Non-obvious patterns and gotchas

  • account_slug vs account_id: different endpoints require one or the other. listAccountsForUser returns both; choose the identifier the target endpoint expects (memberships and site listing often use account_slug, env var and account-status endpoints use account_id).
  • Env var scoping and case sensitivity: Operations that accept site_id behave as site-scoped actions (no merge with account-level vars). Env var key names are case-sensitive—use the exact casing when updating or deleting.
  • createSiteBuild branch logic: if you omit branch the build is treated as a production build. If you specify a branch equal to the site’s main branch it is also production; otherwise it is a branch deploy.
  • Many create/update endpoints in the spec return a type named Error — that reflects the OpenAPI model rather than runtime failure. Always inspect the returned JSON for the fields you need (IDs, nested objects) rather than assuming a particular wrapper shape.
  • Upload endpoints use deploy_id (files/functions) vs site_id (assets). uploadDeployFile expects a path parameter that is the file path inside the deploy; uploadDeployFunction uses name for the function filename.
  • Hook and build-hook IDs are sometimes labeled generically as id in the path — be careful to use the hook’s returned id when calling get/update/delete operations.
  • DNS transfer requires explicit target identifiers: transfer_account_id and/or transfer_user_id. A transfer is not implicit and must be authorized by the target account/user.
  • Agent runner creation takes many options as query params (including agent, model, file_keys, parent_agent_runner_id). Provide the relevant options rather than relying on defaults when the user has specific needs.

Practical shortcuts for common requests

  • To perform a deploy from uploaded files: create a deploy (createSiteDeploy) ➜ upload files (uploadDeployFile) for each path ➜ check the deploy with getDeploy.
  • To trigger CI-style build runs: call createSiteBuild with optional branch and clear_cache; inspect getSiteBuild until the build completes and yields a deploy.
  • To add or update a site environment variable for a single site: call createEnvVars or setEnvVarValue with account_id and site_id (explicit site scope prevents account-level changes).
  • To add a team member: use addMemberToAccount with account_slug then verify membership with listMembersForAccount.

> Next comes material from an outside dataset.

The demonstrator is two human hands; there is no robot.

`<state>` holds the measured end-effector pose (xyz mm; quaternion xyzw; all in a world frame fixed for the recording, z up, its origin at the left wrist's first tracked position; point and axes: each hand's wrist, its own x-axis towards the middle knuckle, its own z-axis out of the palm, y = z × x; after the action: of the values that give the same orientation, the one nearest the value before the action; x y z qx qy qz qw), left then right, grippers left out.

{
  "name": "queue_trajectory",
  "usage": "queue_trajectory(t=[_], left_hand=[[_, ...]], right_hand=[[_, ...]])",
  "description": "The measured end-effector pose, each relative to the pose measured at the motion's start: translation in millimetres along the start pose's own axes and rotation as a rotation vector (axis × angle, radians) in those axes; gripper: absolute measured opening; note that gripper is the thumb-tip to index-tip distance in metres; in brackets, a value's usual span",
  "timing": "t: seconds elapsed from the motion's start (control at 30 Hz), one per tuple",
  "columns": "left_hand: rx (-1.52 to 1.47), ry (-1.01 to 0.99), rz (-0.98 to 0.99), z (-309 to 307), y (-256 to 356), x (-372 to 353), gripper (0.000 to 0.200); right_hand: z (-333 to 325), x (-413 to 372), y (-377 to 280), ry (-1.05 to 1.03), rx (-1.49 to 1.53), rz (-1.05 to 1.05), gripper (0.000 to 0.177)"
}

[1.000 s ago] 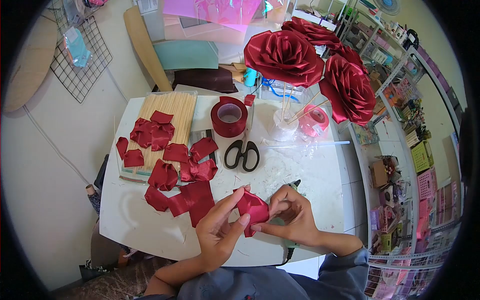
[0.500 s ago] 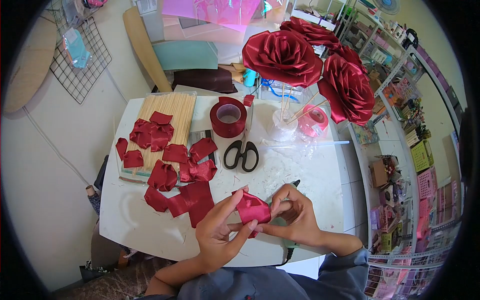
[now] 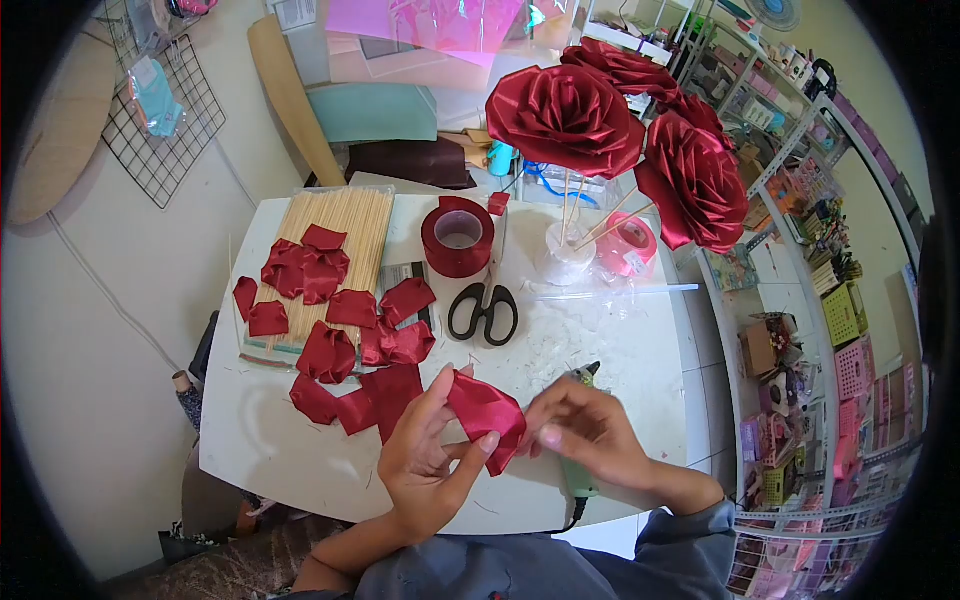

When a response looks unexpected

If a response uses the Error-typed wrapper or fields are missing where you expected them, inspect the returned JSON for ID fields (site_id, deploy_id, id, asset_id, etc.). Many endpoints return the data you need even if the OpenAPI name for that response type is non-intuitive. Use the actual JSON fields present in the response to drive follow-up calls (for example, extract site_id from a created Site object to call site-scoped endpoints).

Keep these entity relationships and entry points in mind: accounts → sites → builds/deploys/assets/functions/forms; DNS and TLS are separate resources tied to zones; env vars are account-scoped with optional site override. That map covers the majority of user requests you will encounter and lets you pick the right operation and ID to call next.